Maou’s landlord was over in Indonesia. The cheesecake pin-up massacre had taken place in Hawaii, but she wasn’t soaking up the rays on Bali or anything—instead, for motives and purposes that only Shiba could ever truly understand, she had traveled to the island of Borneo to join some spiritual ceremony held by the local indigenous people.
Swallowing nervously, Maou dared a peek at the photograph included. There was his landlord, wearing a highly conspicuous gold-and-silver-spangled dress and a broad-rimmed hat with several dozen colorful feathers jabbed into it like a mutant peacock’s rear end. The inch-thick makeup, meanwhile, was a much more familiar sight.

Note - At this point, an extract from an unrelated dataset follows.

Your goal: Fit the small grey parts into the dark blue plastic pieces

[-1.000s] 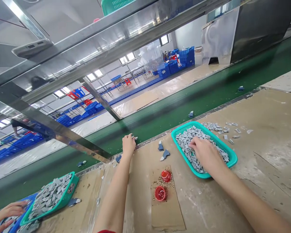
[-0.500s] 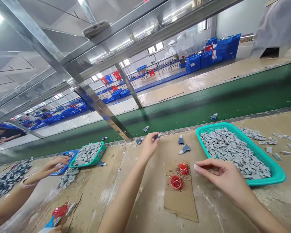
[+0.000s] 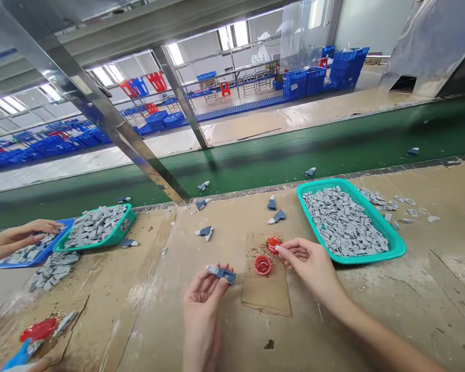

At that moment, Maou instinctively knew there was no point trying to make contact with her. What happens, happens.
They survived the summer heat last year AC free, after all. Besides, they now had Urushihara, a walking, talking package of bad debt, pushing upon their budget.
Maou decided this was God’s way of telling him that just because they had some monetary wiggle room didn’t mean they could bust out the caviar. He did not ask himself why the revelations of an Earth-based deity should take precedence over the Devil King of a wholly unrelated planet.
“You know, I thought it would be hotter in here, but this apartment gets a pretty good breeze, doesn’t it?”
“Yeah, I guess that kind of saves all our hides, huh? We got the corner room, so there’s a few more windows than normal.”
To keep the sun from directly beating down on their room, he had placed bamboo blinds (purchased at the Donkey Hottie shop in Hounancho, the birthplace of Dullahan I). All the windows were wide open, the fan deftly positioned to encourage proper airflow. This rewarded them with a draft, albeit a dank and muggy one. The fact that Villa Rosa Sasazuka wasn’t adjacent to any nearby buildings, but was separated from them by a tiny, bare-earth front yard, no doubt helped.
“Maouuuu, are we really not gonna buy an AC unit this year?”
Urushihara, in contrast to Chiho as she enjoyed the summer breeze, had fallen into the depths of hell.
“I told you, man. We can’t contact the landlord, and we can’t afford to install it anyway. Besides, if we bought some cheapo AC, the electric bill next month would kill me.”
“Barrrrfffff…”
“I’m not really a fan of air-conditioning myself.”
Chiho chimed in as she methodically pecked at her rum-raisin.
“They have AC in the classrooms at school, but whenever we’re done with gym class or whatever, someone always turns it, like, all the way down. It’s freezing!”
“Indeed, the greatest achievements of civilization wield the power to destroy all of us. The mere thought of the electricity bill is enough in and of itself to send shivers up my spine!”
Ashiya voiced his agreement in a way only he could as he enjoyed his green tea ice cream.
“Yeah, I can totally picture the guy, too. Probably never shutsup, I bet, huh? Then, if you turn up the thermostat at all, he’s probably like ‘Ohhh, it’s so hot, it’s so hot!’ and turns it back down the moment no one’s paying attention.”
Maou grimaced as he stabbed away at his Cookie Crunch.
“Yes! Exactly!”
Chiho nodded eagerly.
“I’m pretty familiar with guys like that. It’s like their mind’s always short-circuiting on them. They just want to satisfy their urges
right now
without thinking of the consequences. And they’re
always
the biggest loudmouths, too.”
“Right, right! Wait…”
“Hmm?”
Chiho suddenly realized something as she smiled in agreement.
“How do you know all that, Maou? You didn’t actually go to school in Japan or anything, right?”
“Nope.”
“It always seems like we’ve had a lot of the same experiences, but…you know, that’s kinda strange when you think about it, right?”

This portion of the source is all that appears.